Identificamos, por tanto, três elementos estruturantes no sucesso do Zé Gotinha em seu impacto na melhoria da comunicação do Plano Nacional de Imunização:

  • Afeto: mudou a abordagem pelo medo – de "seu filho terá uma vida ruim se pegar tal doença” para uma abordagem acolhedora, humanizando e focando no processo de vacinação e não nas consequências racionais que determinada doença pode causar.
  • Simplificou a comunicação unificando e centralizando as mensagens a partir de um único personagem, algo essencial para ter o alcance e abrangência do Brasil por inteiro.
  • Consistência, a importância da repetição e da insistência para gerar movimento e mudança de comportamento na sociedade. O Plano Nacional de Imunização existe desde 1973, com constantes aprimoramentos em sua forma de comunicação, como o surgimento do Zé Gotinha em 1986. Em 2015, a média de cobertura nacional era de 97% (4).

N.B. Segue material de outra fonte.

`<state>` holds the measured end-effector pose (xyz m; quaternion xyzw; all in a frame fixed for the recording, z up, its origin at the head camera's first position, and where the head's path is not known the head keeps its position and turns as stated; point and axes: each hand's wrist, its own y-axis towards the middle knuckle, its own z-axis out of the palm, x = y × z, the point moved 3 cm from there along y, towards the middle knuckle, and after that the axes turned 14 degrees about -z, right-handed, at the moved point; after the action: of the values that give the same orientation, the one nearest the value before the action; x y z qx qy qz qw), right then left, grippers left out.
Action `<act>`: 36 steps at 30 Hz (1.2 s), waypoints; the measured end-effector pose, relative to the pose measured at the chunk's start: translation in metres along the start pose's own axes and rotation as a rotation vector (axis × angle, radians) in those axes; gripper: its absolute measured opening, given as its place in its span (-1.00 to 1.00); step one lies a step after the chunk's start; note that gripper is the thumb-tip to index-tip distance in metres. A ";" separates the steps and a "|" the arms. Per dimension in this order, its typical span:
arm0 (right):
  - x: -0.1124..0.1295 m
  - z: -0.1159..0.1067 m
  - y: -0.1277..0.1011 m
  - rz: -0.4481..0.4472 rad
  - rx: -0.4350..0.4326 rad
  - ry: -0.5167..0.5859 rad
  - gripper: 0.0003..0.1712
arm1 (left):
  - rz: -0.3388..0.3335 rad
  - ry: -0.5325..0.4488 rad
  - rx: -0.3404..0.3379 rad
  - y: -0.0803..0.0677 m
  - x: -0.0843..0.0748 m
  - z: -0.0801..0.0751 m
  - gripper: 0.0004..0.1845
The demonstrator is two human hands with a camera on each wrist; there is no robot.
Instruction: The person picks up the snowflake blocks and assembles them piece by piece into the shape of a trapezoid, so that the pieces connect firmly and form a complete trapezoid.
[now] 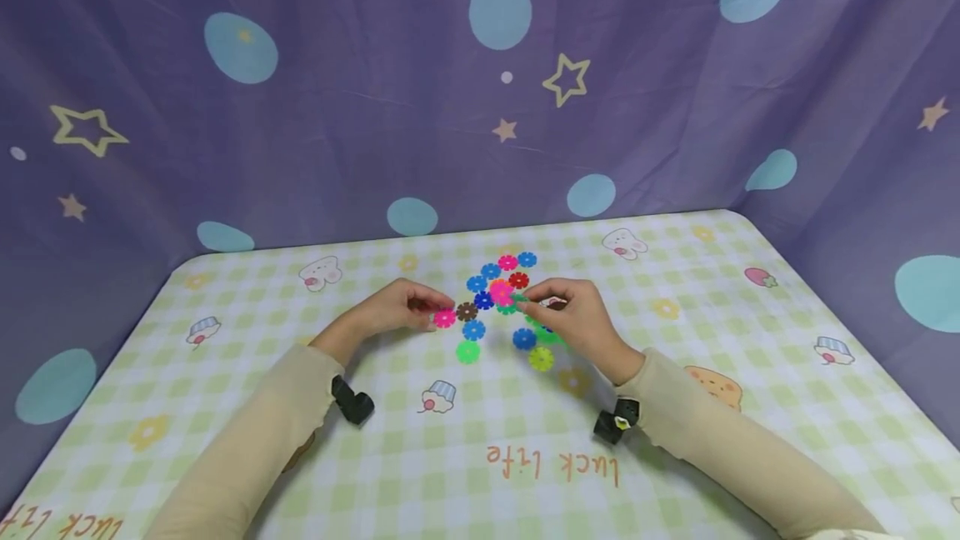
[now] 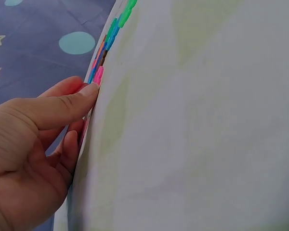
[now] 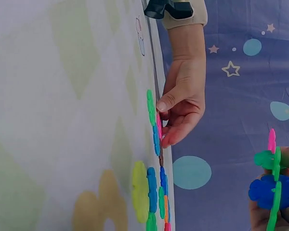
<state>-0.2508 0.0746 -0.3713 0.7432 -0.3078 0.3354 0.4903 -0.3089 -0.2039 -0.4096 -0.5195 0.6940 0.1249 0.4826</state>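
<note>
Notched plastic snowflake discs lie on the checked tablecloth. At the left end of the row, my left hand (image 1: pixel 390 307) pinches the edge of a pink disc (image 1: pixel 445 318) between thumb and fingers, close to the cloth. Beside that sits a brown disc (image 1: pixel 467 312), with a blue disc (image 1: pixel 473 329) and a light green disc (image 1: pixel 468 352) in front. My right hand (image 1: pixel 576 317) grips a cluster of joined discs, raised above the cloth; a green disc (image 3: pixel 264 159), a blue disc (image 3: pixel 265 190) and a pink disc (image 3: pixel 272 139) show in it. The palm hides part of this cluster.
A yellow disc (image 1: pixel 542 358) and a blue disc (image 1: pixel 524 339) lie in front of the right hand. Farther back, a red disc (image 1: pixel 518 280) and several blue and pink discs run toward the back edge. A purple curtain (image 1: pixel 322 132) hangs behind the table.
</note>
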 end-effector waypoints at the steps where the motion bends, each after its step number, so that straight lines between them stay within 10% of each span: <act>1: 0.000 0.000 0.000 0.006 -0.001 0.007 -0.89 | 0.000 0.010 0.000 0.000 0.000 0.000 -0.59; 14: 0.031 0.000 0.004 0.064 0.013 0.066 -0.90 | -0.002 0.030 -0.024 0.003 -0.002 0.001 -0.63; 36: 0.012 -0.001 0.005 0.034 -0.004 0.080 -0.91 | -0.049 0.110 -0.210 -0.004 -0.009 0.001 -0.76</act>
<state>-0.2478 0.0722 -0.3593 0.7227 -0.3014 0.3726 0.4980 -0.3043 -0.1996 -0.4019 -0.5901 0.6897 0.1565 0.3895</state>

No projeto do Nelson da Silva Neto, estamos buscando uma posição ideal entre um personagem com intenção original de impacto, mas que também tenha um universo construído para gerar engajamento e envolvimento a longo prazo, bem como a sustentabilidade que esse engajamento oportuniza. Um personagem que consiga entreter e informar a maioria dos brasileiros, especialmente os que possuem pouco acesso ao conceito de primeira infância. Seja nas redes sociais, numa série, num filme, num HQ ou numa exposição.

(0)
O que é A Primeira Infância

(1)
Sam Sternin, consultant focussed on helping local communities and organizations build capacity to address the development challenges they face across sub-Saharan Africa, South and Southeast Asia in a range of fields from water & sanitation, public health (maternal health, adolescent health, vaccination, etc.) and nutrition, to micro-finance, pro-poor urban development, disaster management and adolescent girls’ empowerment.

(2)
Criação, em parceria com a UNICEF, da família do Zé Gotinha em 1994 como forma de comunicar todo o ciclo de vacinação e cuidados infantis, do pré-natal ao crescimento da criança. Fonte: Biblioteca da Organização Pan-Americana de Saúde

(3)
BRASIL. Ministério da Saúde. Secretaria de Vigilância em Saúde. Programa Nacional de Imunizações (PNI): 40 anos.

​​NASCIMENTO, D.; MARANHÃO, E. Uma gota, duas doses: Criança sadia, em paralisia. In.: NASCIMENTO, D.; CARVALHO, D. (orgs). Uma história brasileira das doenças. Brasília: Paralelo 15, 2004.